Knudsen likens this openness to Donald Davidson’s idea of triangulation where, on the one hand, we adjust our understanding of objects in light of other’s behavior, of social relations, and, on the other hand, we adjust our understanding of these others through sharing the environment, through objective relations (87). Such, if I may, transcendental triangulation is first. Prior to “shared conventions, rules, or routines” (88) there is, Heidegger says, an “originary, essential agreement” of human beings with one another (ibid., Cf. GA 29/30, 447f) and through which Dasein, throughout, comport themselves to entities in roughly the same ontological way.

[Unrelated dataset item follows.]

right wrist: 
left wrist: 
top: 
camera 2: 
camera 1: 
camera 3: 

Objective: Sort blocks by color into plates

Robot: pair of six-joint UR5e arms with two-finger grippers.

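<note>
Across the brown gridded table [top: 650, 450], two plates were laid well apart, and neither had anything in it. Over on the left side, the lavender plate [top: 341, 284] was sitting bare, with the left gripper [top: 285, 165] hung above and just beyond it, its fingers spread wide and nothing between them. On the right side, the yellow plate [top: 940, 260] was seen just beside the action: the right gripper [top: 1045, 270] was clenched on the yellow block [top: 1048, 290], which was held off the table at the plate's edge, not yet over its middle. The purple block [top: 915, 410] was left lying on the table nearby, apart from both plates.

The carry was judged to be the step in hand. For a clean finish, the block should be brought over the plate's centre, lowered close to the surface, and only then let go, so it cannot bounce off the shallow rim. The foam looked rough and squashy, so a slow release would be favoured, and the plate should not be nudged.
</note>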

The remainder of the chapter explores the differences between Heidegger’s take on language and that of Davidson, Lafont, or Dreyfus who all, in one way or another, want to trace this linguistic condition of possibility back to propositional attitudes or at least shared linguistic conventions whereas for Heidegger the sharing of world goes “beyond the exchange of linguistic utterances” (92).

Heidegger’s “pre-reflective triangulation” (93) is such that even if we would meet someone who is totally other, we would still see and use the same entity, simply because our diverse interactions with it, and the possible uses the other of this entity that the other might manifest to us. Even if we do not share the same understanding of being, we will nonetheless both have an understanding of being. In the case of the lectern or the piece of chalk, this open interaction would show “the lectern not simply in light of the usage characteristic of the social practices that he is socialized into” (94) but as an entity toward which other comportments are possible too. Knudsen, quite rightly, concludes that “the idea that different people live in different worlds should be rejected” (95).

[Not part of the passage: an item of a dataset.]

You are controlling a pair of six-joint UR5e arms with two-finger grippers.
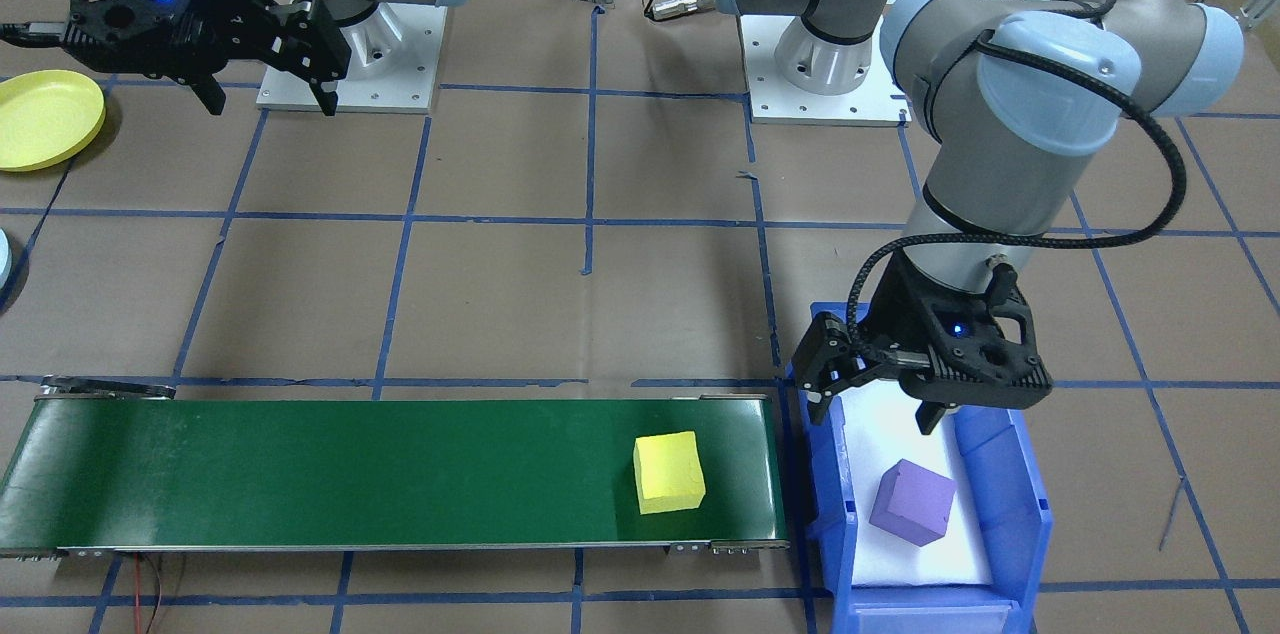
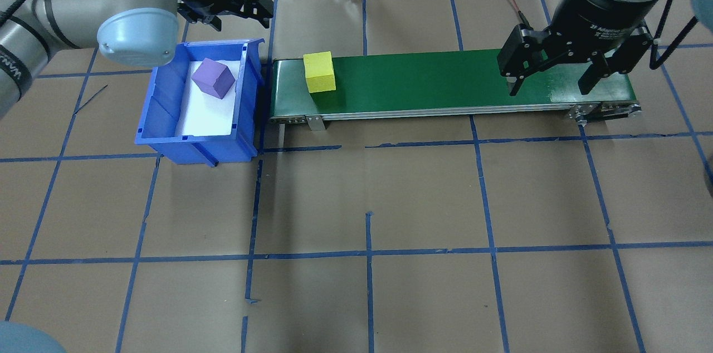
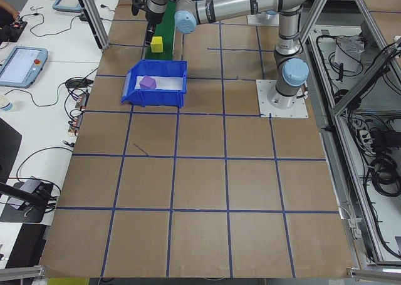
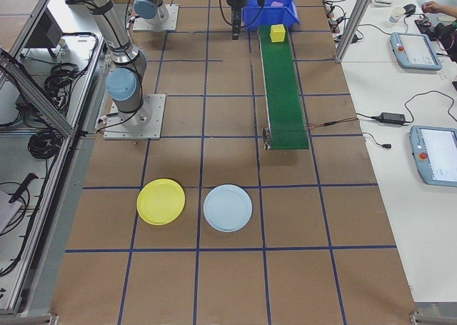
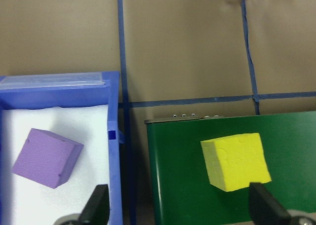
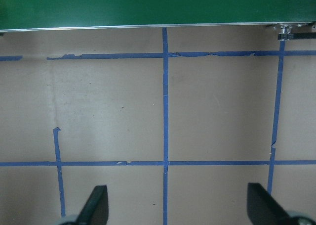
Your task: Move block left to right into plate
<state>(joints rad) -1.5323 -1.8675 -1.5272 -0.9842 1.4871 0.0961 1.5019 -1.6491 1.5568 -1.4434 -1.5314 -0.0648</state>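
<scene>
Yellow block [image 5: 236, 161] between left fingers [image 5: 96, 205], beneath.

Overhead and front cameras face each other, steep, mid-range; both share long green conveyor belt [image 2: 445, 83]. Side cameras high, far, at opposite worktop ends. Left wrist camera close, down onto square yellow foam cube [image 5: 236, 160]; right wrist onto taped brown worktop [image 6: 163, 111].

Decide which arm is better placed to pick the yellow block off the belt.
Probably the left: its open gripper hovers at the belt end where the yellow block sits; the right gripper is over the far end.
</scene>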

The second part of the book focuses on different forms of being-with, and opens with a chapter on interpersonal understanding. What indeed do we know about others? What do others know and how do we know others? Knudsen explores the phenomenological tradition of empathy, ranging from Theodor Lipps up to Edith Stein and Husserl as well as more contemporary (but analogous) debates on social cognition. Heidegger however was no clear partisan of these theories of empathy: the fact that an ego would need to ‘think about’ how the other would possibly feel only then to imagine if and whether the ego ‘would feel’ roughly the same thing, simply contradicts Heidegger’s non-reflective, immediate dealing with the other and others where we recognize the other as other before we would even try to project upon or reproduce artificially the other’s supposedly mental states. Heidegger, in this sense, “effectively dissolves the traditional problem of other minds” (109), since this problem is from the outset regulated by “non-thematic awareness”. It is because the other shares a world with me, constituted by a similar Umzu and Worumwillen, that we can “read [intentional statements] off the practical comportment of others” (109).

When we see a human being, we do not first wonder whether this is in fact a human being who thinks, feels and senses like me, we simply see a human being with whom we are interacting. This turns Heidegger, for Knudsen, into a “proto-enactivist” (ibid.), one of those recent theories nowadays advocated by Hanne De Jaegher’s research into participatory sense-making. Over and against the theoretical and cognitive bias of many of contemporary theories, Heidegger also criticizes the older phenomenological tradition for wrongfully prioritizing the face-to-face relation. Our understanding with others is “cut from the same holistic cloth as our understanding of ourselves” (112). For Knudsen’s Heidegger, this means that “interpersonal understanding cannot be a relation between two distinct entities. It can only take place by virtue of the transcendence of the shared world in which I and you coexist as different polarisations of a field of possibilities” (114). I understand the other, and the other understands me, because both of us live similarly in a roughly similar world with roughly similar entities at hand. It is by “going along with”—Mitgehen—the other seeing how he or she is and comports his-or herself that we discover what it is like to be this entity. It is therefore through an immediate non-reflective Versetzen or “transposition” that we understand the place of the other (Cf. 114-5; GA 29/30, 296) and discover that the other’s behavior is appropriate for a being that is being-in-the-world. There is little interaction with the stone, for instance. The stone, for Heidegger, does not have a world: it lack all Worumwillen and Umzu. In this regard, the other turns out to be just another “polarization of the same matrix of salience” living in a world which is “meaningful” and “makes sense” from the very start.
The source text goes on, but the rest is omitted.